*Your task:* Working from the entries below, give again each line from the first through the one containing "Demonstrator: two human", exactly and with nothing else.

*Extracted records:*
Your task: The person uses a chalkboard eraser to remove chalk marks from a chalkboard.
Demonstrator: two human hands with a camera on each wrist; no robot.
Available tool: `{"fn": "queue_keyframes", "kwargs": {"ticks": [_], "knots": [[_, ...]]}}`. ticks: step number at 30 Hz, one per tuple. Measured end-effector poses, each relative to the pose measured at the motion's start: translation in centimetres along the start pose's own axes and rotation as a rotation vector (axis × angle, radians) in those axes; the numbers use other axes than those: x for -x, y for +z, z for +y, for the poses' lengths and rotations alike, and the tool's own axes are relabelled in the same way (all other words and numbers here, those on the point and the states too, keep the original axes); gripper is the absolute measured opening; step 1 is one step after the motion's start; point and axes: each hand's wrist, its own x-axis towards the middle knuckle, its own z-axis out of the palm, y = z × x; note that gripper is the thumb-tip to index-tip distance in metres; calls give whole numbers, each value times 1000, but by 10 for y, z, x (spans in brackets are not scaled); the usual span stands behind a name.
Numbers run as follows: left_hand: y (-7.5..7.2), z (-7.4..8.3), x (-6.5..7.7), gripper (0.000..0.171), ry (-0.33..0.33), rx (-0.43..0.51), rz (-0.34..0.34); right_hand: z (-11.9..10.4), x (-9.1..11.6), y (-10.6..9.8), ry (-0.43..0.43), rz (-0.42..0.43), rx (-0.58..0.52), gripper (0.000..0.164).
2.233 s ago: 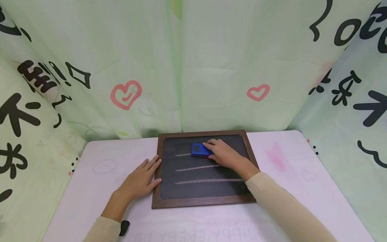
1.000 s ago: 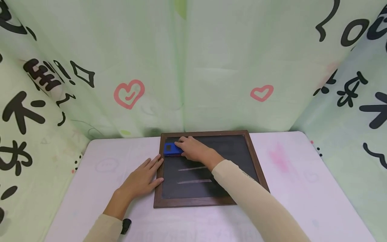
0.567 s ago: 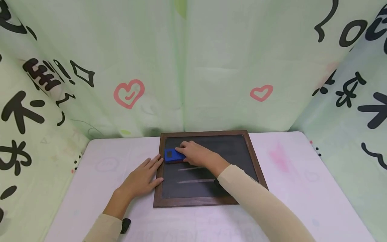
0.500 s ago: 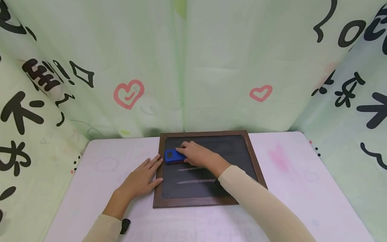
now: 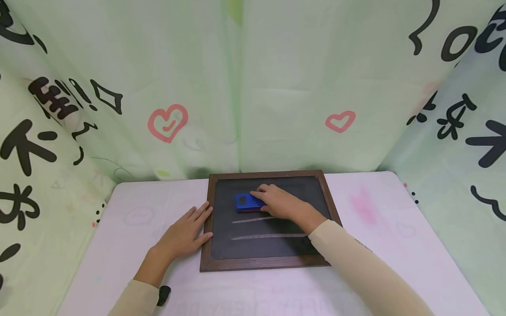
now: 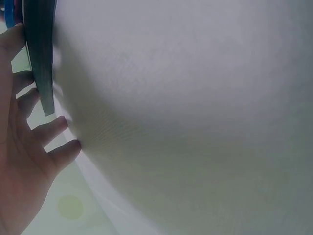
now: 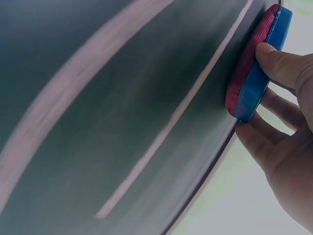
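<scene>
Blue eraser (image 5: 246, 201): slid rightward, fingers of our right hand (image 5: 283, 203) clamped on it.
Chalk lines (image 5: 261, 237): top gone, leaving us two.
Frame (image 5: 261, 263): left hand (image 5: 184, 234) touching, fingers apart.

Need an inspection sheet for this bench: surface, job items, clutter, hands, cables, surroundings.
Surface: pale table, with a pink patch right of the board.
Board: dark chalkboard in a brown frame; two pale lines visible, each partly hidden by the right hand or arm.
Eraser: blue eraser with red pad, on the board beyond both lines.
Clutter: nothing seen.
Left hand: fingers extended, touching the frame's left side.
Right hand: gripping the eraser.
Cables: nothing seen.
Surroundings: pale green curtain behind and at both sides, with black markings and red hearts.
</scene>
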Motion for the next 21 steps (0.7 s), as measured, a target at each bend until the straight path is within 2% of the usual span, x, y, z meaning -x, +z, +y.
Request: {"fn": "queue_keyframes", "kwargs": {"ticks": [13, 21], "knots": [[3, -2, -1, 72, -12, -3, -17, 46, 43, 3, 112, 63, -16, 61], [2, -2, -1, 72, -8, 2, -18, 73, 78, 3, 161, 122, -24, 59]]}}
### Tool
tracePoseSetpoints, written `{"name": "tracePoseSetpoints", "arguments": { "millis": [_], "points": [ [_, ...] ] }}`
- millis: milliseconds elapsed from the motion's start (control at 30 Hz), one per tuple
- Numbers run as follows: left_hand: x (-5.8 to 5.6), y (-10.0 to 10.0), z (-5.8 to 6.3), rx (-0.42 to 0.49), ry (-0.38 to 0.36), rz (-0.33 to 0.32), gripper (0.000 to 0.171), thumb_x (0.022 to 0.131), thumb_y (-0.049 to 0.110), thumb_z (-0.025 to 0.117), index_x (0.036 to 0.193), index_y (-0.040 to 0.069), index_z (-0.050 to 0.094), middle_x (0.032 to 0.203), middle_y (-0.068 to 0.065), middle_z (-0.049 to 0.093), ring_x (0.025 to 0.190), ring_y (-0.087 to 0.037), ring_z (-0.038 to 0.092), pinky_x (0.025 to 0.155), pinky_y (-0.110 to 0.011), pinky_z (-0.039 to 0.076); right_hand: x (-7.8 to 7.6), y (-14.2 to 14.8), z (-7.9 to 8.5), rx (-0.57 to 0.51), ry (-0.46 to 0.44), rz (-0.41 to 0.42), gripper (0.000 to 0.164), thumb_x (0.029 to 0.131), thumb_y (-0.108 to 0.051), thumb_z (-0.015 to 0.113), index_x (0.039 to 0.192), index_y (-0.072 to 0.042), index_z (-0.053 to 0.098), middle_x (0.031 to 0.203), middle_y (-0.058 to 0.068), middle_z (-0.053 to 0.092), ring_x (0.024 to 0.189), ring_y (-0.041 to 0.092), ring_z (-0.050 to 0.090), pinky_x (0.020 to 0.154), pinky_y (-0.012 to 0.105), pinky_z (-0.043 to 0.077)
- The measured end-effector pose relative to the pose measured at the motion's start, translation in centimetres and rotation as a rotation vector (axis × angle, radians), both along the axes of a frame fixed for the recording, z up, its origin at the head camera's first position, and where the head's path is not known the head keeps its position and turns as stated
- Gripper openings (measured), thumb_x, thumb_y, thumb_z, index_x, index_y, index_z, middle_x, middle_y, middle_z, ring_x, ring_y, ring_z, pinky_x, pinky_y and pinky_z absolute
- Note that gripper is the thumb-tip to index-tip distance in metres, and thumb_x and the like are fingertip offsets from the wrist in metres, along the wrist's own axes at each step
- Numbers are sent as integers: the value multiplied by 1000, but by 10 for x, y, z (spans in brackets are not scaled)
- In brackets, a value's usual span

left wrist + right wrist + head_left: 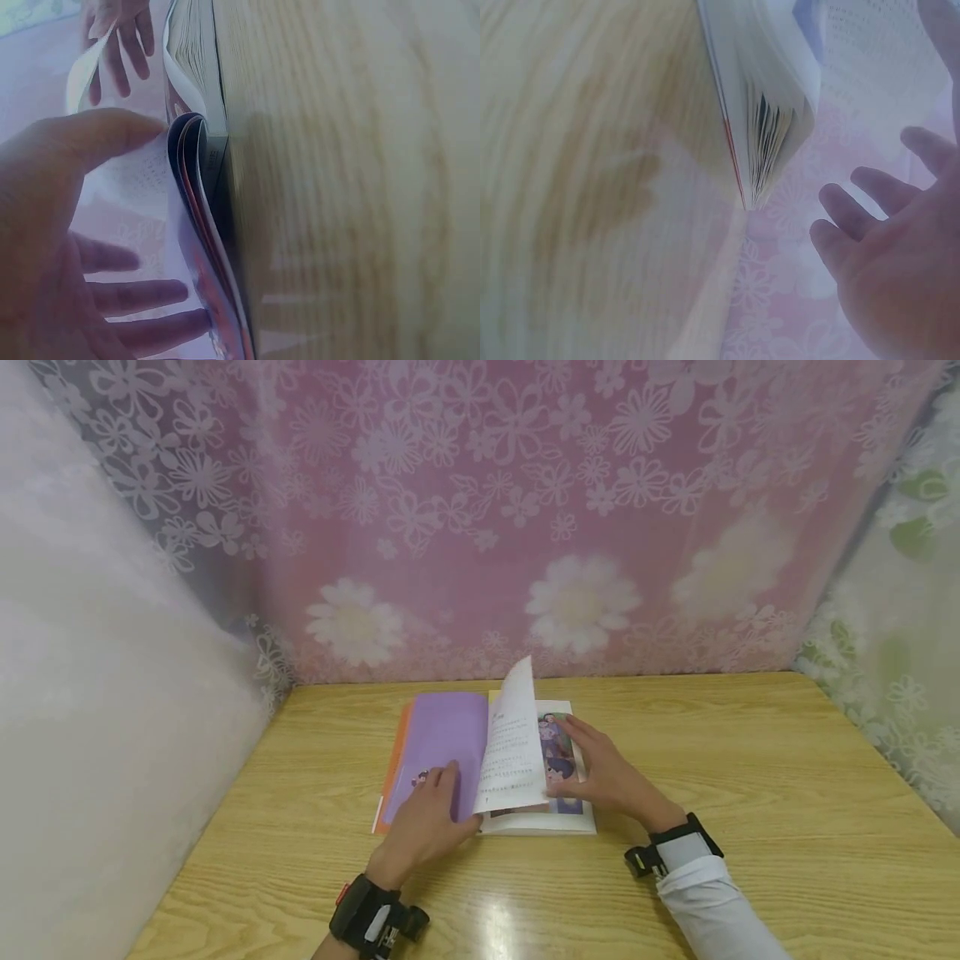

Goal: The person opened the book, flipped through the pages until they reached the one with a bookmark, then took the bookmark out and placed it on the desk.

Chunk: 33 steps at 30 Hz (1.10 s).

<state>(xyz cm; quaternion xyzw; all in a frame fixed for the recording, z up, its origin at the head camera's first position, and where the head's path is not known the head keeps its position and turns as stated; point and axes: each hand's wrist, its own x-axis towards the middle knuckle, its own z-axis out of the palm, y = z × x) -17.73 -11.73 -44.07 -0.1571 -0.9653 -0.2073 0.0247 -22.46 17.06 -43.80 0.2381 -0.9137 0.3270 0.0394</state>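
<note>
An open book [572, 824] lies on the table, its purple left page [450, 727] spread flat. My left hand [426, 818] rests on that purple page with fingers extended, the thumb at the lower end of the spine. A printed white page [513, 752] stands partly raised and curved near the middle of the book. At its lower right edge is the thumb of my right hand [611, 777], whose other fingers reach over the illustrated page [557, 752] beneath. In the right wrist view the fingers [847, 210] are spread and loosely bent beside the book's fanned page block [769, 142].
The wooden table [750, 760] extends around the book. Behind it hangs a pink floral curtain [450, 527], with a pale sheet [112, 652] at the left and a leafy one [907, 652] at the right. Both wrists wear black straps [367, 914] with small cameras.
</note>
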Motion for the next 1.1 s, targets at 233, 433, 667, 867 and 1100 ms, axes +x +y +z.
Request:
{"name": "tracePoseSetpoints", "arguments": {
  "millis": [233, 433, 667, 867, 1100],
  "points": [
    [1, -1, -2, 112, 69, 66, 99, 70, 40, 64, 144, 4, 9, 128, -20, 46, 94, -24, 52, 74, -40, 47, 1, 2, -1, 34, -24, -2, 102, 64, -64, 65, 145, -22, 19, 149, 19, 19, 132, 41, 19, 98, 66, 22],
    [-2, -5, 0, 203, 149, 128, 112, 68, 22, 71, 145, 19, -11, 137, -17, 37, 94, -22, 50, 74, -36, 46, 2, 3, -2, 41, -36, -7, 101, 65, -63, 66, 145, -21, 21, 149, 19, 18, 132, 42, 19, 98, 66, 22],
    [-5, -6, 8, 212, 213, 192, 122, 63, 12, 78, 144, 23, -12, 146, -15, 23, 111, -28, 45, 81, -40, 47, 1, 5, -4, 47, -38, -10, 102, 64, -65, 65, 144, -17, 24, 150, 19, 17, 131, 42, 19, 98, 65, 23],
    [-3, -6, 10, 111, 253, 322, 124, 61, 19, 81, 144, 29, -11, 147, -21, 18, 113, -38, 42, 64, -47, 50, 2, 7, -4, 44, -41, -12, 101, 64, -63, 67, 143, -18, 25, 149, 19, 17, 132, 41, 19, 99, 64, 22],
    [-5, -8, 5, -54, 305, 287, 109, 61, 22, 80, 146, 21, 12, 137, -24, 36, 115, -41, 41, 90, -55, 38, 3, 10, -5, 44, -60, -9, 100, 64, -62, 68, 143, -18, 26, 150, 19, 16, 132, 41, 17, 99, 64, 22]
  ]
}}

*Result of the task:*
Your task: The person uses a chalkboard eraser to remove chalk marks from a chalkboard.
Demonstrator: two human hands with a camera on each wrist; no robot.

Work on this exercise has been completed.